Inbreeding: The practice imposed by marriage within the social group. Apply negative sanctions to those who marry outside the group. The unit can be an endogamous kinship group, a family ... Source: Dict. Sociology of Salvador Giner, Emilio Lamo de Espinosa and Christopher Torres.
Inbreeding: A term applied to certain customs that are practiced in some societies, for which a member of a community, tribe, clan or social unit marries another of the same social group. In some societies, members are forbidden to marry a person belonging to a different social unit.
Endogamy: Marriage Practice people of common descent and natural in a small town or region. Social attitude of opposition to the inclusion of members outside the own group or institution. Cross between individuals of a race, community or genetically isolated population. Source: Reference Library Microsoft ® Encarta ® 2004.
Endogamous practices are very common in those societies in which the organization is of a stratified, often based on caste (as among the Hindus in India), in the genealogical descent (European royalty), occupation ( in the case of the Masai of? East Africa), in the age groups (among the Australian aborigines) or economic and social (as in the case of different social classes in many countries). The most restrictive of inbreeding was practiced by certain rulers of ancient Egypt or the Inca Empire, who are expected to maintain the purity of the royal blood marrying their sisters only.
Experts disagree as to the benefits of inbreeding as a preservation of supposedly superior or aristocratic lineages. Some maintain that inbreeding favors genetic degeneration of the branch, others, however, argue that hereditary defects are introduced by the marriage outside the group who originate such deterioration. The term inbreeding may also refer to the custom of marrying within a religion or community.

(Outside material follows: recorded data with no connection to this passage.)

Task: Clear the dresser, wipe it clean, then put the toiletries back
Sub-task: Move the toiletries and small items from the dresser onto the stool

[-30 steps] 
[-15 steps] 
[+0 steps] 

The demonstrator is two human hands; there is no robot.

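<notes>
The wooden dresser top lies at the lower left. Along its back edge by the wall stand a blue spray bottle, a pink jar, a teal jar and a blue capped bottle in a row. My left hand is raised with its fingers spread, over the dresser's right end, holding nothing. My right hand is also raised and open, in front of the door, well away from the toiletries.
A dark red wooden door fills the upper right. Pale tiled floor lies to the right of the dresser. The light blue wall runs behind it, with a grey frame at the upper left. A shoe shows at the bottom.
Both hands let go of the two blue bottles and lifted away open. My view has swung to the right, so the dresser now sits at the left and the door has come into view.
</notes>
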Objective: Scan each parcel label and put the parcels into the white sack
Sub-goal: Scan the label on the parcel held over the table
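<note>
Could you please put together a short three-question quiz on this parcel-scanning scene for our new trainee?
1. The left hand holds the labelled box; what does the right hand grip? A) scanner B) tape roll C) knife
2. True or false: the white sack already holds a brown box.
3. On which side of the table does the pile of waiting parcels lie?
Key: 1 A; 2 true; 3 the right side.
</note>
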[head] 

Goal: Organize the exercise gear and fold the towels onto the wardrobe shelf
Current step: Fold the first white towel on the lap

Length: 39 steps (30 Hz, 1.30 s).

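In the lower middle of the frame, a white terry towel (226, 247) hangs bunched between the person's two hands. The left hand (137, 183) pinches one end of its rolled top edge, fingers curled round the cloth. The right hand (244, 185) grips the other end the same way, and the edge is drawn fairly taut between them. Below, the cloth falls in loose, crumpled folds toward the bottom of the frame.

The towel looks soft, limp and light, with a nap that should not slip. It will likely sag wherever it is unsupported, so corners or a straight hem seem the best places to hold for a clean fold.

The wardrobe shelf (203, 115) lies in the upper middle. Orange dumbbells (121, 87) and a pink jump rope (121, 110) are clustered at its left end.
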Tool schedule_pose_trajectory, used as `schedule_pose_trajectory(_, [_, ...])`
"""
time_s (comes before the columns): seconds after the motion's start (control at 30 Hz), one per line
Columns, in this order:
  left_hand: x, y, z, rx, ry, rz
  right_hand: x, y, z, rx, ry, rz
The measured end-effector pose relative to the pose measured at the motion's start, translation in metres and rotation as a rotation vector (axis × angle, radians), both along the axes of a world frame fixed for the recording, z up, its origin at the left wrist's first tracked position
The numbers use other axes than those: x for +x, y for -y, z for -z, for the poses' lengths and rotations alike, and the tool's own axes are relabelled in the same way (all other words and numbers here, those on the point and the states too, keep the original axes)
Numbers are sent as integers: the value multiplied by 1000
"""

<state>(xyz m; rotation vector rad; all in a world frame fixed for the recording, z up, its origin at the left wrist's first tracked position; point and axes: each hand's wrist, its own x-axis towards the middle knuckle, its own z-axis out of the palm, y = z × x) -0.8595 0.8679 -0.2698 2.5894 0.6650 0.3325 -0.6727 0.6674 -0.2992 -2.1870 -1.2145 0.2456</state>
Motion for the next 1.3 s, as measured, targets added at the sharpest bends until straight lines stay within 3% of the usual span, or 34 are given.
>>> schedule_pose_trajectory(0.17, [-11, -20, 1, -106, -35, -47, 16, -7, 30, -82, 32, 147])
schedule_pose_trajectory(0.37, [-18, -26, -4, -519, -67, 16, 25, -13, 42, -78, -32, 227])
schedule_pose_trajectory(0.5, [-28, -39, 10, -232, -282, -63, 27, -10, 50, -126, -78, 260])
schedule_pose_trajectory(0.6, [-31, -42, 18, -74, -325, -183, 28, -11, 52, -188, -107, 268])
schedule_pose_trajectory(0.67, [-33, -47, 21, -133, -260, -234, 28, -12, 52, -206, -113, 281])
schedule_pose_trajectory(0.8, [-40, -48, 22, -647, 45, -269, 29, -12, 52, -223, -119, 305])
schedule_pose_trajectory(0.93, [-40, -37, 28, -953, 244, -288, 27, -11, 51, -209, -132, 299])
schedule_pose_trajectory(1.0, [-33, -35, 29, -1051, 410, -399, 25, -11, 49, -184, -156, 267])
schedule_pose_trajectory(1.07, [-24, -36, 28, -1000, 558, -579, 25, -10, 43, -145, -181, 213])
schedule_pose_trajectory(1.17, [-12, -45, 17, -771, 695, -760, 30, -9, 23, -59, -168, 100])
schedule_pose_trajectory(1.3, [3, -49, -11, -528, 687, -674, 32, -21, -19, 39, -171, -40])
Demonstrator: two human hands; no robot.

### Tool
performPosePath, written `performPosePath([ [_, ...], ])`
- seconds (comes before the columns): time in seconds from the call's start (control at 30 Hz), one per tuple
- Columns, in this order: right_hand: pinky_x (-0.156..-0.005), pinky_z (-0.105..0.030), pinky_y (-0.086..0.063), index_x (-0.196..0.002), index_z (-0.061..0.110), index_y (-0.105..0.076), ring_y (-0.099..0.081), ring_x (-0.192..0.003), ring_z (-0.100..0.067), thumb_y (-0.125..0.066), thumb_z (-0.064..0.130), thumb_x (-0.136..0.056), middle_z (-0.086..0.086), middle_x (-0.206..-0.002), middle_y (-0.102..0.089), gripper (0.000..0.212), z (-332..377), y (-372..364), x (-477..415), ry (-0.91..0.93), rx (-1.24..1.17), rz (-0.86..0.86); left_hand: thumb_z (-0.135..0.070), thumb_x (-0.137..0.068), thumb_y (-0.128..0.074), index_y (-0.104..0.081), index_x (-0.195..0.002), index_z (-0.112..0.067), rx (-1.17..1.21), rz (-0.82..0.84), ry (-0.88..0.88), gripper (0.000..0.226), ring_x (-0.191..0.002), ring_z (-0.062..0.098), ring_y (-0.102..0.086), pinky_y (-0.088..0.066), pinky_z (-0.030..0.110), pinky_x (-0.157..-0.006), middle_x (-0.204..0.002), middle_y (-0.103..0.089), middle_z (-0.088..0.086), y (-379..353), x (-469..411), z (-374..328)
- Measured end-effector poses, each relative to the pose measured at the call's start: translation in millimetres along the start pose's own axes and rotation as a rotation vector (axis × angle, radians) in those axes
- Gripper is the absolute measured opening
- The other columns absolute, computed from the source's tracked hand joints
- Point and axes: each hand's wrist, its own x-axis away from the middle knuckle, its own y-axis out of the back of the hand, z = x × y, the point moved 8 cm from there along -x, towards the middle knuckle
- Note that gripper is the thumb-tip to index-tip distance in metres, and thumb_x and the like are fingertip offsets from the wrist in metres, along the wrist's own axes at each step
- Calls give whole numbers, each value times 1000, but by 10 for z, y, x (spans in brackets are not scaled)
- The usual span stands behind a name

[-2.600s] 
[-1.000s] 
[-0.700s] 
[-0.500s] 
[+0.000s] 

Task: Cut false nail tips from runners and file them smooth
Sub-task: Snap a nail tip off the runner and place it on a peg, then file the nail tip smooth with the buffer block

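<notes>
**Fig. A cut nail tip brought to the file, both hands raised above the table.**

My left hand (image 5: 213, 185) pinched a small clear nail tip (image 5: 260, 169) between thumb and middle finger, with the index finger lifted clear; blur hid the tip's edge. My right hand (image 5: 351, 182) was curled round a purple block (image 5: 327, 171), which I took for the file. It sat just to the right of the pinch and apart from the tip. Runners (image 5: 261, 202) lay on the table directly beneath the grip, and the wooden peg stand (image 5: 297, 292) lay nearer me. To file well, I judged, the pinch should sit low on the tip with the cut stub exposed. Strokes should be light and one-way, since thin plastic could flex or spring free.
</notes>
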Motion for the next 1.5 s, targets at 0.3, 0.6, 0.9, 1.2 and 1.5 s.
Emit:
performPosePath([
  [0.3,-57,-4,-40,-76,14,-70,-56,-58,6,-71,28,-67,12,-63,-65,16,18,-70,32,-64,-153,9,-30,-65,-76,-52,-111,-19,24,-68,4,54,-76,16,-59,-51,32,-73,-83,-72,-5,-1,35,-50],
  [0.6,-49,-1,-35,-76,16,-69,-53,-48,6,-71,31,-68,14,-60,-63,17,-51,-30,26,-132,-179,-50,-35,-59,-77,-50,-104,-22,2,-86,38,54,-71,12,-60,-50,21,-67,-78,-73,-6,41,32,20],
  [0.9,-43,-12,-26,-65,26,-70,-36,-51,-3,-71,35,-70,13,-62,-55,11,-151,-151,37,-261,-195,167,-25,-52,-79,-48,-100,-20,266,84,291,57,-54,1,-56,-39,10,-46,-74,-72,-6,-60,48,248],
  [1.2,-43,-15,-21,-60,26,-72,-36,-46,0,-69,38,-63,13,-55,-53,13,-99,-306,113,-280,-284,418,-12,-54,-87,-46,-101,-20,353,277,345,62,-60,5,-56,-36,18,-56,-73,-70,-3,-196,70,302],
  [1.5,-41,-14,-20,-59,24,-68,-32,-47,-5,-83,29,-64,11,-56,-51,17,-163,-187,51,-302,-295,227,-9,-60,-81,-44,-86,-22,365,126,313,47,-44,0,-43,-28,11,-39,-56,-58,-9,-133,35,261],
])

Compare exogamy.
The dictionary has three meanings for the term:
1. Marriage law that reduces the components of the same caste, village or other social group.
2. By extension and is also called the union between persons or bodies of the same group, whether social or biological.
3. Figure is the restricted selection of members of a body or professional category. Source: Reference Library Microsoft ® Encarta ® 2004.
Inbred societies, those in search for a partner that is socially empowered in that culture. Characteristic of agrarian societies located securely in one place. If the marriage takes place within that culture the children who may have remain in the workforce and do not go out, as in exogamous societies. Source: Rural Anthropology Professor: Dr. Gabriela Vargas Cetina.
Exogamy
Exogamy: Rule imposed marriage between individuals of different tribal and family. It is the obligation to take women out of the clan to which they belong.
Exogamy: Mating of unrelated individuals (in contrast to inbreeding).
Exogamy: A rule that forces a person to select their spouse out of the group to which it belongs.
Exogamy has three functions:
- Biological: procreation.
- Economy: the woman has an economic value in exchange.
- Symbolic-cultural: they have signed non-aggression pacts, they exchange a few gifts and have parties.
Some cultures / societies that are exogamous, meaning that there is almost a social obligation to find a partner among people outside the community. Exogamy relates gatherer societies and pastoral (nomadic societies) becomes a security alliance, annexation of territory or peace. Source: Rural Anthropology Professor: Dr. Gabriela Vargas Cetina.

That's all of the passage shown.